In this paper, we discussed a semi-supervised learning approach for grant support zone detection from online medical journal articles. We adopted an SVM classifier in decision-directed approximation and proposed several rules to improve the performance of our model. Experimental results show that unlabeled data can be utilized to bootstrap grant support zone classification.
We observed that the precision rate drops after 1000 unlabeled samples are classified and added to the training set. Researchers have long realized that training with unlabeled data can degrade classifier performance in some situations 12, 13. Many semi-supervised methods cannot perform well if the decision boundary falls through dense regions14. Possible extension of this work is to use transductive support vector machines to enforce maximum margin on both labeled and unlabeled data.

7. ACKNOWLEDGEMENTS

We thank Loc Tran for downloading the journal article HTML files and Dr. Jong Woo Kim for collecting the articles containing grant support information. This research was supported by the Intramural Research Program of the National Institutes of Health (NIH), National Library of Medicine, and Lister Hill National Center for Biomedical Communications.

REFERENCES

  1. Nigam K., McCallum A.K., Theun S., and Mitchell T.M., "Text classification from labeled and unlabeled documents using EM," Machine Learning 39, 103-134 (2000).
  2. Yarowsky D., "Unsupervised word sense disambiguation rivaling supervised methods," Proceedings of the 33rd Annual Meeting of the Association for Computational Linguistics, 189-196 (1995).
  3. Blum A., Mitchell T., "Combining labeled and unlabeled data with co-training," COLT: Proceedings of the Workshop on Computational Learning Theory, Morgan Kaufmann, 92-100 (1998).
  4. Joachims T., "Transductive inference for text classification using support vector machines," Proc. of 16th International Conference on Machine Learning, 200-209 (1999).
  5. Thoma G.R., Le D., Kim I.C., Zou J., Kim J., Tran L.Q., Moon C.W., "Automation to accelerate the production of MEDLINE," Technical Report for Board of Scientific Counselors, Communications Engineering Branch, National Library of Medicine, April 2008.
  6. Zou J., Le D., Thoma G.R., "Combining DOM tree and geometric layout analysis for online medical journal article segmentation," Proc. Joint Conference on Digital Libraries, 119-128 (2006).
  7. Zou J., Le D., Thoma G.R., "Online medical journal article layout analysis," Proc. SPIE-IS&T Electronic Imaging 2007, 14th Document Recognition and Retrieval Conference 6500, 1-12 (2007).
  8. Galavotti L., Sebastiani F., and Simi M., "Experiments on the use of feature selection and negative evidence in automated text categorization," Proc.
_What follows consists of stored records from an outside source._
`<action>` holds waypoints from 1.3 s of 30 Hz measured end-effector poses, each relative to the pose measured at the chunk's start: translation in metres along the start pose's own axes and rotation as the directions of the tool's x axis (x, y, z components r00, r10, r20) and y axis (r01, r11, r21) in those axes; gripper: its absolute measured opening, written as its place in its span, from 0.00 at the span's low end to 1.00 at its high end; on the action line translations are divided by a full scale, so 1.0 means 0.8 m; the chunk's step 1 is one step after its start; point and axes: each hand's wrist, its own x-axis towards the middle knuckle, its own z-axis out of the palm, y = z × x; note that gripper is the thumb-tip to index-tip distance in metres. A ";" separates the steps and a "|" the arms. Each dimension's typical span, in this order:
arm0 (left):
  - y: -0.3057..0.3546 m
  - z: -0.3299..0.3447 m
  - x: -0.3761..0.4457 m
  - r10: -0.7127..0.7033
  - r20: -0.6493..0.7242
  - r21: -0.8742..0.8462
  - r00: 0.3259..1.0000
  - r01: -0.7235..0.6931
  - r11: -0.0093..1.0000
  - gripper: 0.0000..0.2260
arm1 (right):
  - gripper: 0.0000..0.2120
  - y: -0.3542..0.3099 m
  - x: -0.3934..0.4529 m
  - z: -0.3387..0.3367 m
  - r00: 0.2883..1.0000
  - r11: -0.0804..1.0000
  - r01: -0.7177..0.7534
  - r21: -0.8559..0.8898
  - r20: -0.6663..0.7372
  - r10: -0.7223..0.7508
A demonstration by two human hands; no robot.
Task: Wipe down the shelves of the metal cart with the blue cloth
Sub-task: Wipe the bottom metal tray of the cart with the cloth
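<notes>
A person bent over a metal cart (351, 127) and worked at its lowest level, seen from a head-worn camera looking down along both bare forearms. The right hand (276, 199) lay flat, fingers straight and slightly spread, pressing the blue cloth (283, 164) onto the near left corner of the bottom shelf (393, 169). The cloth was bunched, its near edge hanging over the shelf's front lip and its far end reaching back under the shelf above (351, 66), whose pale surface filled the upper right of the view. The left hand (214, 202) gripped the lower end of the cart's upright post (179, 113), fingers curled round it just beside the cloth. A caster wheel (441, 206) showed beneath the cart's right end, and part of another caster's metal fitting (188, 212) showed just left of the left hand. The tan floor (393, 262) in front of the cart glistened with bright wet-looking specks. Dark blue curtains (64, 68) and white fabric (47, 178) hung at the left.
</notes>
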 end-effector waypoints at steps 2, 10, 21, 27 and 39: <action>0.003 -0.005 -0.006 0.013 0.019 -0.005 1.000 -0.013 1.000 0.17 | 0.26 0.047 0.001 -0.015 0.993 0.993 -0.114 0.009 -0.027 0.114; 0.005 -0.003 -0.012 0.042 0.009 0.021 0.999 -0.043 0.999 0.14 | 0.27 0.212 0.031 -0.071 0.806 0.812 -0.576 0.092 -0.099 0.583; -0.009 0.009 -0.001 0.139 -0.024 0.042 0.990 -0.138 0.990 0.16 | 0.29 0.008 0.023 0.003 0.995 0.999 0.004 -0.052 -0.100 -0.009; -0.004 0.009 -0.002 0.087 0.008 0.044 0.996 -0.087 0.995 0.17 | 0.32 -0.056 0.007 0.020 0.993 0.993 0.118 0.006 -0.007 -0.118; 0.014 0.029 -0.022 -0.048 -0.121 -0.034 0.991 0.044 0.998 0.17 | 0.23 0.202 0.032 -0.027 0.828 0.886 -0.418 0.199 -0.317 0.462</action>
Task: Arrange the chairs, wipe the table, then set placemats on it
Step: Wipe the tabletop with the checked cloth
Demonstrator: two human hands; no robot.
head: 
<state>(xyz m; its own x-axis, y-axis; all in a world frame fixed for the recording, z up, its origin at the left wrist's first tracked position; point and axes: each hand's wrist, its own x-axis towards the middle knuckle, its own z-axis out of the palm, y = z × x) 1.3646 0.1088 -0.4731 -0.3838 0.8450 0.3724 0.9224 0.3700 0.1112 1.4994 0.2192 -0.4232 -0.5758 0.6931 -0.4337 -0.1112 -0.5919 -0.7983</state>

ECDL, 59-68 (2000).
  9. Sebastiani F., "Machine learning in automated text categorization," ACM Computing Surveys 34(1), 1-47 (2002).
  10. Duda R.O., Hart P. E., and Stork D.G., [Pattern Classification], John Wiley and Sons, New York, 2000.
  11. Chang C.-C. and Lin C.-J., "LIBSVM: a library for support vector machines," 2001. Software available at http://www.csie.ntu.edu.tw/~cjlin/libsvm.
  12. Elworthy D., "Does Baum-Welch re-estimation help taggers?" Proc. of the 4th Conference on Applied Natural Language Processing, 53-58 (1994).
  13. Cozman F., Cohen I., and Cirelo M., "Semi-supervised learning of mixture models," Proc. of the 20th International Conference on Machine Learning, 99-106 (2003).
  14. Zhu X., "Semi-supervised learning literature survey," ICML-2007 Tutorial, Corvallis, OR, 2007.